Long-term exposure to up to 200 nM PAL or ABE resulted in the development of PAL- or ABE-resistant MCF-7 or KPL-1 breast cancer cells. Basal expression levels of RB in both resistant cells were down-regulated. Inhibitory effects of either PAL or ABE on RB phosphorylation were reduced in both resistant cells. Accordingly, G1-S cell cycle retardation and cell senescence induced by either inhibitor were also attenuated in both resistant cells. Both resistant cells were cross-resistant to the other CDK4/6 inhibitor but almost as equally sensitive to different chemotherapeutic agents (5-fluorouracil, gemcitabine, paclitaxel, docetaxel, doxorubicin and eribulin) as the parental cells. The mRNA expression level of CDK6 significantly increased in the resistant MCF-7 cells and that of Rb1 significantly decreased in the resistant KPL-1 cells. Although both resistant cells were less sensitive to estrogen than the parental cells, the expression levels of ER-ɑ did not significantly change in either.
Our study suggests that acquired resistance to PAL or ABE confers cross-resistance to the other CDK4/6 inhibitor but not to chemotherapeutic agents in HR-positive, HER2-negative breast cancer cells. Down-regulation of basal RB expression and normalized RB phosphorylation reduced by CDK4/6 inhibitors may be responsible for the attenuated anti-cell growth effects of the inhibitors.

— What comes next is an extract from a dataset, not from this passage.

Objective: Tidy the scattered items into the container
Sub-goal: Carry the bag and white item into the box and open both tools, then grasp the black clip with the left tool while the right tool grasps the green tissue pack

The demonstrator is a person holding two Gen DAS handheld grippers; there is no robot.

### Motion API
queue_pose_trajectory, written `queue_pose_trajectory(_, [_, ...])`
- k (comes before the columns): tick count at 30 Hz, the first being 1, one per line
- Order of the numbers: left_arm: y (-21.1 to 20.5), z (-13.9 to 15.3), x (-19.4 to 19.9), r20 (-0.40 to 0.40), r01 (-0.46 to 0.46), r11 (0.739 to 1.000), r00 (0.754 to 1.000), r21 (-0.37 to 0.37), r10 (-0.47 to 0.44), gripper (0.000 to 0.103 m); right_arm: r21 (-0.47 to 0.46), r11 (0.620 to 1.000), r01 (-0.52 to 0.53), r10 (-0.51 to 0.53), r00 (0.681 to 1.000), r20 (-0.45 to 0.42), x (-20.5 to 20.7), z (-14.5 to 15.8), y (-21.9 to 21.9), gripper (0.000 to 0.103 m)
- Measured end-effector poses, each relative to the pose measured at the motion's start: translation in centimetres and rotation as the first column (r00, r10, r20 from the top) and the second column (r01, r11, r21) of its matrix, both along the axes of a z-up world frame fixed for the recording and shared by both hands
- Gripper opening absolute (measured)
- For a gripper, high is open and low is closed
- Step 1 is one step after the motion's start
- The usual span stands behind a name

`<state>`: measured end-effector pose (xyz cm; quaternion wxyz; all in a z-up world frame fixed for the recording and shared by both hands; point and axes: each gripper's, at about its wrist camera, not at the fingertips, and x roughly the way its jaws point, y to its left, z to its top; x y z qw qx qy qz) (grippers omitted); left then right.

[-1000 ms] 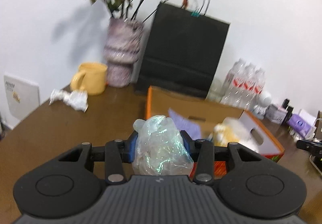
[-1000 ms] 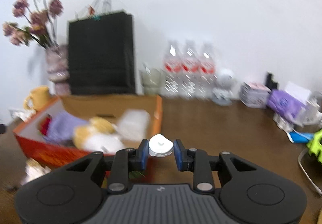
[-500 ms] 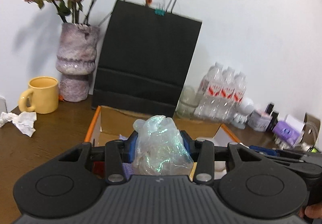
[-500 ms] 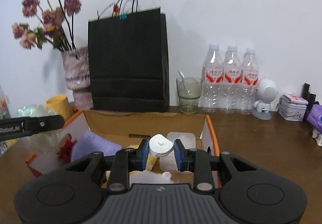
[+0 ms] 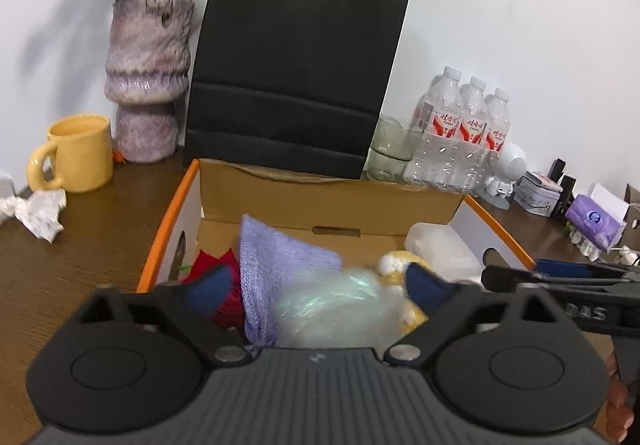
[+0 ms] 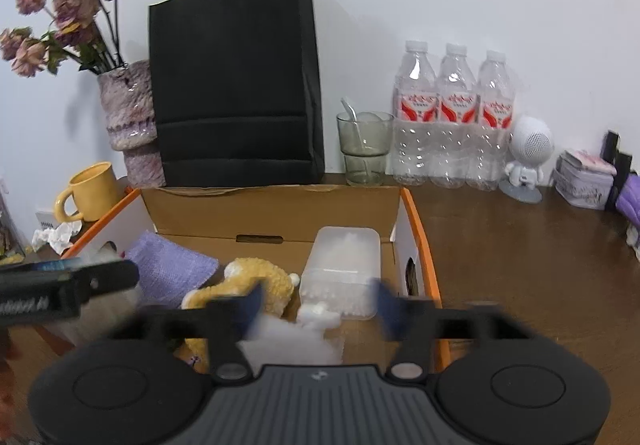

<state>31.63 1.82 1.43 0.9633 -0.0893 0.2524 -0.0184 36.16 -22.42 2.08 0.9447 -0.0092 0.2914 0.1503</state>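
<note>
An orange-rimmed cardboard box (image 5: pixel 332 201) (image 6: pixel 272 209) holds a purple cloth (image 5: pixel 280 257) (image 6: pixel 168 273), a red item (image 5: pixel 212 265), a yellow plush toy (image 6: pixel 256 281) and a clear plastic container (image 6: pixel 344 265). My left gripper (image 5: pixel 316 289) is open above the box; the iridescent plastic wrap (image 5: pixel 340 313), blurred, is loose between its spread fingers. My right gripper (image 6: pixel 316 301) is open above the box; a small white item (image 6: pixel 316 313), blurred, is below it. A crumpled tissue (image 5: pixel 40 213) (image 6: pixel 56 235) lies on the table left of the box.
A black paper bag (image 5: pixel 296 57), a vase of dried flowers (image 5: pixel 146 77), a yellow mug (image 5: pixel 76 153), a glass (image 6: pixel 364 149), three water bottles (image 6: pixel 454 117) and a white figurine (image 6: pixel 528 157) stand behind the box. Small boxes and a purple pack (image 5: pixel 592 221) sit right.
Both grippers have opened over the box. The left let go of the plastic wrap and the right let go of the small white item; both drop into the box.
</note>
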Motion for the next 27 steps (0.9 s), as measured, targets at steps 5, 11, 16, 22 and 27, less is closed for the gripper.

联合内分泌治疗与细胞周期蛋白依赖性激酶(CDK)4/6抑制剂已被证明不仅可改善激素受体(HR)阳性、人表皮生长因子受体2(HER2)阴性晚期乳腺癌患者的无进展生存期,还可改善其总生存期。然而,这种联合治疗不可避免地会产生耐药性。如何治疗这种耐药性乳腺癌是最重要的临床问题之一。为了研究耐药的作用机制,我们培养了对CDK4/6抑制剂耐药的乳腺癌细胞,并分析了它们的生物学特性以及对不同抗癌药物的敏感性。
将HR阳性、HER2阴性的MCF-7和KPL-1乳腺癌细胞在添加了帕博西尼(PAL)或阿贝西利(ABE)的培养基中培养5个多月,成功培养出对PAL或ABE耐药的细胞。比较耐药细胞和亲本细胞中PAL或ABE对细胞生长、基础视网膜母细胞瘤(RB)表达、RB磷酸化、细胞周期和细胞衰老的影响。还检测了另一种CDK4/6抑制剂、不同化疗药物和雌激素对细胞生长的影响。使用逆转录聚合酶链反应(RT-PCR)检测细胞周期蛋白D1、CDK2、CDK4、CDK6、细胞周期蛋白E1和雌激素受体(ER)-α的表达水平。
长期暴露于高达200 nM的PAL或ABE导致MCF-7或KPL-1乳腺癌细胞对PAL或ABE产生耐药性。两种耐药细胞中RB的基础表达水平均下调。两种耐药细胞中PAL或ABE对RB磷酸化的抑制作用均降低。因此,两种耐药细胞中由任何一种抑制剂诱导的G1-S期细胞周期阻滞和细胞衰老也均减弱。两种耐药细胞对另一种CDK4/6抑制剂均产生交叉耐药,但对不同化疗药物(5-氟尿嘧啶、吉西他滨、紫杉醇、多西他赛、阿霉素和艾日布林)的敏感性与亲本细胞几乎相同。耐药的MCF-7细胞中CDK6的mRNA表达水平显著升高,耐药的KPL-1细胞中Rb1的mRNA表达水平显著降低。虽然两种耐药细胞对雌激素的敏感性均低于亲本细胞,但两种细胞中ER-α的表达水平均未显著变化。
我们的研究表明,在HR阳性、HER2阴性乳腺癌细胞中,对PAL或ABE获得性耐药会导致对另一种CDK4/6抑制剂产生交叉耐药,但对化疗药物不会产生交叉耐药。基础RB表达下调以及CDK4/6抑制剂导致的RB磷酸化正常化可能是抑制剂抗细胞生长作用减弱的原因。